Content starts

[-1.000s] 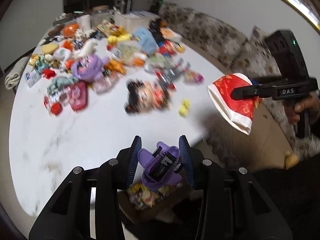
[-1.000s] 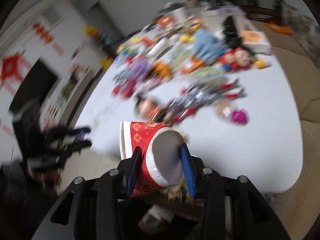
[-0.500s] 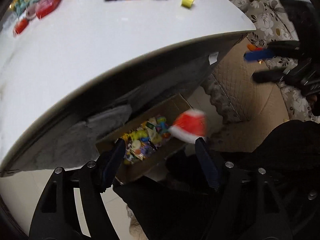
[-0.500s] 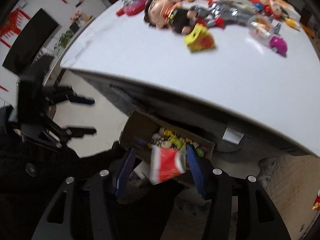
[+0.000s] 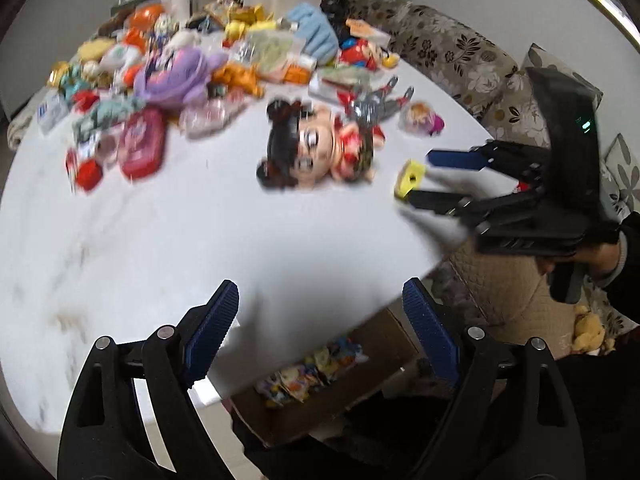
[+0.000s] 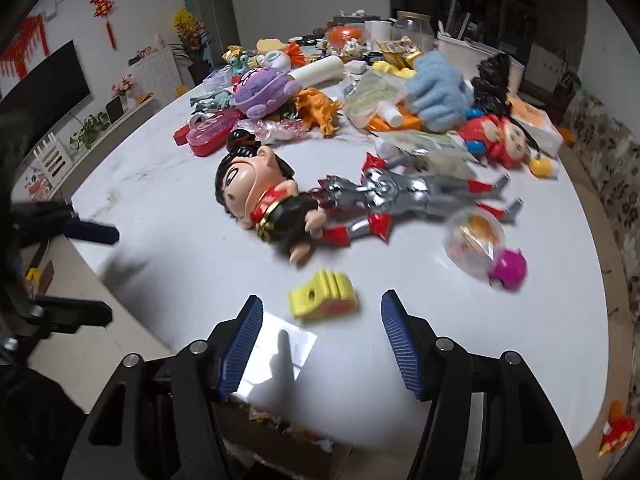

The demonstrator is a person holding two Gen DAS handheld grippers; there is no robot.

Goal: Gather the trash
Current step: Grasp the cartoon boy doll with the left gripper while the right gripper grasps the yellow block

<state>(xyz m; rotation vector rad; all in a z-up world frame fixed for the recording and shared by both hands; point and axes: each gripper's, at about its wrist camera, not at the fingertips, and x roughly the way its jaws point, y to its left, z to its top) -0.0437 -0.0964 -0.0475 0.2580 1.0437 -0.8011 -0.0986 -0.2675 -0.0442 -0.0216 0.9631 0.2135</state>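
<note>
My white marble-look table [image 6: 460, 320] carries a far clutter of toys and wrappers. Nearer me lie a big-headed doll [image 6: 264, 204], a silver-red action figure [image 6: 404, 196], a clear capsule [image 6: 474, 240] and a yellow block [image 6: 324, 294].

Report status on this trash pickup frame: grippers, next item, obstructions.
Left gripper opening, empty. Right gripper open, empty, just short of yellow toy. Cardboard box below table edge. Doll lies beyond, not blocking.

Home living rm: sofa [image 5: 452, 46], TV [image 6: 44, 80], toys
</note>
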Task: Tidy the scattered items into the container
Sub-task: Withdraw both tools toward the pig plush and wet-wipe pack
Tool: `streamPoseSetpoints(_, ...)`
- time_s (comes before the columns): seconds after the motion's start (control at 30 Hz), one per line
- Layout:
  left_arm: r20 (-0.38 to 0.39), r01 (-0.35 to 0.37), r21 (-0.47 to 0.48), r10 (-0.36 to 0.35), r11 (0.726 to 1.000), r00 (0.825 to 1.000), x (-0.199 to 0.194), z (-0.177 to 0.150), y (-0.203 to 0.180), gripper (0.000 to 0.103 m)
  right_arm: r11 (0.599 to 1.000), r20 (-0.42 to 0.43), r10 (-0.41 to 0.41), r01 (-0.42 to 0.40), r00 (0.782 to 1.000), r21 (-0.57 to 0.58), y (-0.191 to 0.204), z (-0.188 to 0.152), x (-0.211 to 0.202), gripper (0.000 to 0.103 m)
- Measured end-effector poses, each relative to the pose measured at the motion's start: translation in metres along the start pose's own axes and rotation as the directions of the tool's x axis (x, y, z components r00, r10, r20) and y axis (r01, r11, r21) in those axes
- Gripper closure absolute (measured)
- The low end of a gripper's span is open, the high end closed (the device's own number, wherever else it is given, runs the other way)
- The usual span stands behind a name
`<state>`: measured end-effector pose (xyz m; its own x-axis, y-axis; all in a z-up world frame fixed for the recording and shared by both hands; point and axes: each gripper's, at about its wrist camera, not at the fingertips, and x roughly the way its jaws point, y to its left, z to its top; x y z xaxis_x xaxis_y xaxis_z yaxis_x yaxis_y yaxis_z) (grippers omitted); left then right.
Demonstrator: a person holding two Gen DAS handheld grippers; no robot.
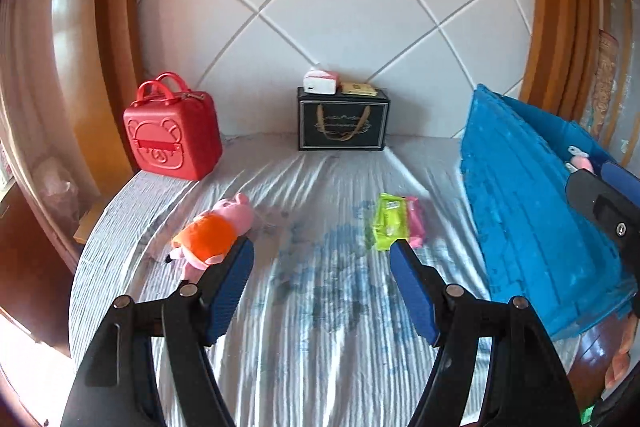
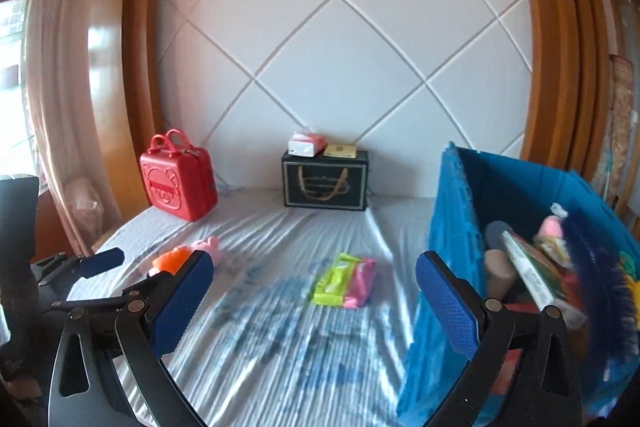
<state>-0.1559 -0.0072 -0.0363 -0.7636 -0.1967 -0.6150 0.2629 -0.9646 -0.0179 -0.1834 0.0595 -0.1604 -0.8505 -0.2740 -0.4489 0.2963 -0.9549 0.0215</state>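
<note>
The bed (image 1: pixel 320 327) carried a blue crate (image 2: pixel 452 227) at the right, already holding several items. A red case (image 1: pixel 172 143) and a black box (image 1: pixel 342 125) stood at the far edge. A pig toy (image 1: pixel 216 231) lay left; a green-and-pink packet (image 2: pixel 346 285) lay centre. The left gripper (image 1: pixel 322 259) and right gripper (image 2: pixel 314 267) were spread wide, holding nothing.

Blue ribbed crate (image 2: pixel 448 227). Pink plush pig (image 1: pixel 218 231) in orange dress. Lime-green and pink packet (image 2: pixel 344 281). Red case (image 1: pixel 172 137) embossed with a bear face. Black box (image 1: pixel 343 125), gold trim. Pale striped bedsheet (image 1: pixel 312 327) with blue print. White headboard (image 2: pixel 340 47), diamond-quilted.
</note>
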Motion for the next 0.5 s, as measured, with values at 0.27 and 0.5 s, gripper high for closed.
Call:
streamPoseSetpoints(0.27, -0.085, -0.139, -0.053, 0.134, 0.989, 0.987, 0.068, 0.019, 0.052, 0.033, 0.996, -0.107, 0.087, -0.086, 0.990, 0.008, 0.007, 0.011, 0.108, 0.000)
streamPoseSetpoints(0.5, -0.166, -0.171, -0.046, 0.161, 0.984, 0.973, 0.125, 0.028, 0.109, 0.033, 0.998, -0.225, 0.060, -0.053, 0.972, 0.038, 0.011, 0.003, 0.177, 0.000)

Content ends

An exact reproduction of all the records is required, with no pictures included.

ANSWER SECTION -
[-1.000s] 
[-1.000s] 
[-0.500s] 
[-0.500s] 
[+0.000s] 
[+0.000s] 

The demonstrator is a person holding two Gen DAS handheld grippers; there is no robot.

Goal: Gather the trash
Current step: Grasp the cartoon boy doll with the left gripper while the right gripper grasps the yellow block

<state>(xyz m; rotation vector rad; all in a z-up world frame fixed for the recording and shared by both hands; point and axes: each gripper's, at about its wrist camera, not at the fingertips, and x roughly the way its jaws point, y to its left, z to its top) -0.0437 -0.0964 -0.0475 0.2580 1.0437 -0.8011 -0.0986 -0.2675 -0.0442 -0.0216 0.9631 0.2135</state>
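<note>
My white marble-look table [image 6: 460, 320] carries a far clutter of toys and wrappers. Nearer me lie a big-headed doll [image 6: 264, 204], a silver-red action figure [image 6: 404, 196], a clear capsule [image 6: 474, 240] and a yellow block [image 6: 324, 294].

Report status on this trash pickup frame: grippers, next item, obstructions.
Left gripper opening, empty. Right gripper open, empty, just short of yellow toy. Cardboard box below table edge. Doll lies beyond, not blocking.

Home living rm: sofa [image 5: 452, 46], TV [image 6: 44, 80], toys
</note>
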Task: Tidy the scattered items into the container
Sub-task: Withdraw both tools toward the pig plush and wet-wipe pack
Tool: `streamPoseSetpoints(_, ...)`
- time_s (comes before the columns): seconds after the motion's start (control at 30 Hz), one per line
- Layout:
  left_arm: r20 (-0.38 to 0.39), r01 (-0.35 to 0.37), r21 (-0.47 to 0.48), r10 (-0.36 to 0.35), r11 (0.726 to 1.000), r00 (0.825 to 1.000), x (-0.199 to 0.194), z (-0.177 to 0.150), y (-0.203 to 0.180), gripper (0.000 to 0.103 m)
  right_arm: r11 (0.599 to 1.000), r20 (-0.42 to 0.43), r10 (-0.41 to 0.41), r01 (-0.42 to 0.40), r00 (0.782 to 1.000), r21 (-0.57 to 0.58), y (-0.191 to 0.204), z (-0.188 to 0.152), x (-0.211 to 0.202), gripper (0.000 to 0.103 m)
- Measured end-effector poses, each relative to the pose measured at the motion's start: translation in metres along the start pose's own axes and rotation as the directions of the tool's x axis (x, y, z components r00, r10, r20) and y axis (r01, r11, r21) in those axes
- Gripper closure absolute (measured)
- The low end of a gripper's span is open, the high end closed (the device's own number, wherever else it is given, runs the other way)
- The usual span stands behind a name
`<state>`: measured end-effector pose (xyz m; its own x-axis, y-axis; all in a z-up world frame fixed for the recording and shared by both hands; point and axes: each gripper's, at about its wrist camera, not at the fingertips, and x roughly the way its jaws point, y to its left, z to its top; x y z xaxis_x xaxis_y xaxis_z yaxis_x yaxis_y yaxis_z) (grippers omitted); left then right.
Demonstrator: a person holding two Gen DAS handheld grippers; no robot.
<state>-0.1559 -0.0072 -0.0363 -0.7636 -0.1967 -0.6150 0.2629 -0.9646 -0.0179 -0.1834 0.0595 -0.1604 -0.8505 -0.2740 -0.4489 0.2963 -0.9549 0.0215</state>
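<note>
The bed (image 1: pixel 320 327) carried a blue crate (image 2: pixel 452 227) at the right, already holding several items. A red case (image 1: pixel 172 143) and a black box (image 1: pixel 342 125) stood at the far edge. A pig toy (image 1: pixel 216 231) lay left; a green-and-pink packet (image 2: pixel 346 285) lay centre. The left gripper (image 1: pixel 322 259) and right gripper (image 2: pixel 314 267) were spread wide, holding nothing.

Blue ribbed crate (image 2: pixel 448 227). Pink plush pig (image 1: pixel 218 231) in orange dress. Lime-green and pink packet (image 2: pixel 344 281). Red case (image 1: pixel 172 137) embossed with a bear face. Black box (image 1: pixel 343 125), gold trim. Pale striped bedsheet (image 1: pixel 312 327) with blue print. White headboard (image 2: pixel 340 47), diamond-quilted.
</note>
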Motion for the next 0.5 s, as measured, with values at 0.27 and 0.5 s, gripper high for closed.
Call:
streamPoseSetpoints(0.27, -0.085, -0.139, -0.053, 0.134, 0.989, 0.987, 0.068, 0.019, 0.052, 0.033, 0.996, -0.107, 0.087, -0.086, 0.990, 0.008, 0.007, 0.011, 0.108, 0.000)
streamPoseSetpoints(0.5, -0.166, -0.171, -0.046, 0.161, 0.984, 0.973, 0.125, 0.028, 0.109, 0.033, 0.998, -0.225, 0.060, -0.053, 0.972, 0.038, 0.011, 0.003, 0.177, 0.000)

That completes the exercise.